» **AIM OF THE EXERCISE**
Report every line of the records below that contains the word "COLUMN".

** Opening EXCERPTED DATA block **

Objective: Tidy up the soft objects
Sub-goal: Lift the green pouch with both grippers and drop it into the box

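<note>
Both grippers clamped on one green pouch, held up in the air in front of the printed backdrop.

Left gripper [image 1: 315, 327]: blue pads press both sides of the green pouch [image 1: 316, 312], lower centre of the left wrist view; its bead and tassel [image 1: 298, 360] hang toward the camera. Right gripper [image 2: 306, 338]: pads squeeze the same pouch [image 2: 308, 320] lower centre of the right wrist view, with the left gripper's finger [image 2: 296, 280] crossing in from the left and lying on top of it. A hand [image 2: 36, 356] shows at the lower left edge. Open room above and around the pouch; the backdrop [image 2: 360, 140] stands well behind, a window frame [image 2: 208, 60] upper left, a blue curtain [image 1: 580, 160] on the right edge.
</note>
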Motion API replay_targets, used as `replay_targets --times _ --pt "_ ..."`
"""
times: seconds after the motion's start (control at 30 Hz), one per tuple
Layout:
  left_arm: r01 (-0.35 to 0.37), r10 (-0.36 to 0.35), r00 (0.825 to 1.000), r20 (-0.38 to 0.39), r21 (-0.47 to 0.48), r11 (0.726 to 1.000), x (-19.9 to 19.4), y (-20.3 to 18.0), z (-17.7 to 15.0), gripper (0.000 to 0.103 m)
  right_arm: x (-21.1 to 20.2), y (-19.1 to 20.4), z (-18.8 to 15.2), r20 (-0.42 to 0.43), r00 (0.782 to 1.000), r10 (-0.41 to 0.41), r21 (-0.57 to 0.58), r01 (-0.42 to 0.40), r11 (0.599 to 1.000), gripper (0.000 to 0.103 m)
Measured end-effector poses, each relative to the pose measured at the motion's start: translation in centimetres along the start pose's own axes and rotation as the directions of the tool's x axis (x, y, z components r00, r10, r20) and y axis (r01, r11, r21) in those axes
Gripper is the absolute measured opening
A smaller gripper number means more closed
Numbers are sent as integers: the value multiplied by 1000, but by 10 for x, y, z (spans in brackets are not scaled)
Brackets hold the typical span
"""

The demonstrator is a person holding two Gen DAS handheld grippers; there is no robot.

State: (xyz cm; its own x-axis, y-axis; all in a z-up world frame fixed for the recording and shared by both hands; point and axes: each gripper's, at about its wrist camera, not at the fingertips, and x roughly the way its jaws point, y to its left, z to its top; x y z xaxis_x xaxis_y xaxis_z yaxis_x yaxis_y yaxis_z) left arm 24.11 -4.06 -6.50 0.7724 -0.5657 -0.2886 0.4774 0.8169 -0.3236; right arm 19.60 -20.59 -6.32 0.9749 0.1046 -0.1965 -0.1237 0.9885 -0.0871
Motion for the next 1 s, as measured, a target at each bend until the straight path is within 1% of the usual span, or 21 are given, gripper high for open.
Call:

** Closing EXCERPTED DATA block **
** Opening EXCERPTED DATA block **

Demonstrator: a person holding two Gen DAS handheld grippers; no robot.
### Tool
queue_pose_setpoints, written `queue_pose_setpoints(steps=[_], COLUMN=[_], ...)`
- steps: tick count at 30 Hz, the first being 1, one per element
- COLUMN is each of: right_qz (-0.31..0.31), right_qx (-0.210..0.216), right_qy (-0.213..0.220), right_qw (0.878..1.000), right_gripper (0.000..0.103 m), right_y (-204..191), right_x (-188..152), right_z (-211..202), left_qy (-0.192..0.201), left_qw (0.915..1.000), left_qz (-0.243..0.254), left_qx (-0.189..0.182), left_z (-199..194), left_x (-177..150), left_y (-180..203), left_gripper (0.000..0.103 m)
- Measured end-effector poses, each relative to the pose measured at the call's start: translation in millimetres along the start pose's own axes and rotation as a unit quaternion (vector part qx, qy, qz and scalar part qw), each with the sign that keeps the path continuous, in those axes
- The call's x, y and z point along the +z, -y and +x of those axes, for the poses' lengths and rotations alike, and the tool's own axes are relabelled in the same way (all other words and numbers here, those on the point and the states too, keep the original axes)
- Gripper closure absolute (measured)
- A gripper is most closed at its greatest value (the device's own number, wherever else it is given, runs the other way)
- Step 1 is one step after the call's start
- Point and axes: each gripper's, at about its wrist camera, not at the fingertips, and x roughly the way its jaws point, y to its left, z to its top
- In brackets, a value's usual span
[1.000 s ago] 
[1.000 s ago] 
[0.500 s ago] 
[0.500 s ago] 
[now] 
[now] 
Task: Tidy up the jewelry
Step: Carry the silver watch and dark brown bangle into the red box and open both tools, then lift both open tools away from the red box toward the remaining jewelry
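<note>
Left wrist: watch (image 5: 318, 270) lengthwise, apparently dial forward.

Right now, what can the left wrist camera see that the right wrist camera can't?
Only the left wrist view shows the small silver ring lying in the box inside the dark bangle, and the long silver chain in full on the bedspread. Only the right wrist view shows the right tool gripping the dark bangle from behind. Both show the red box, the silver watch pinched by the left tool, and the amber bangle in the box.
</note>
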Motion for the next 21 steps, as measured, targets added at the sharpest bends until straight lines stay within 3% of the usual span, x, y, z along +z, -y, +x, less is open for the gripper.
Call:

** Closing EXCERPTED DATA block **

» **RESPONSE BELOW**
queue_pose_setpoints, written `queue_pose_setpoints(steps=[_], COLUMN=[_], ...)`
- COLUMN is each of: right_qz (-0.31..0.31), right_qx (-0.210..0.216), right_qy (-0.213..0.220), right_qw (0.878..1.000), right_gripper (0.000..0.103 m), right_y (-204..191), right_x (-188..152), right_z (-211..202), left_qy (-0.192..0.201), left_qw (0.915..1.000), left_qz (-0.243..0.254), left_qx (-0.189..0.182), left_z (-199..194), left_x (-177..150), left_y (-180..203), left_gripper (0.000..0.103 m)

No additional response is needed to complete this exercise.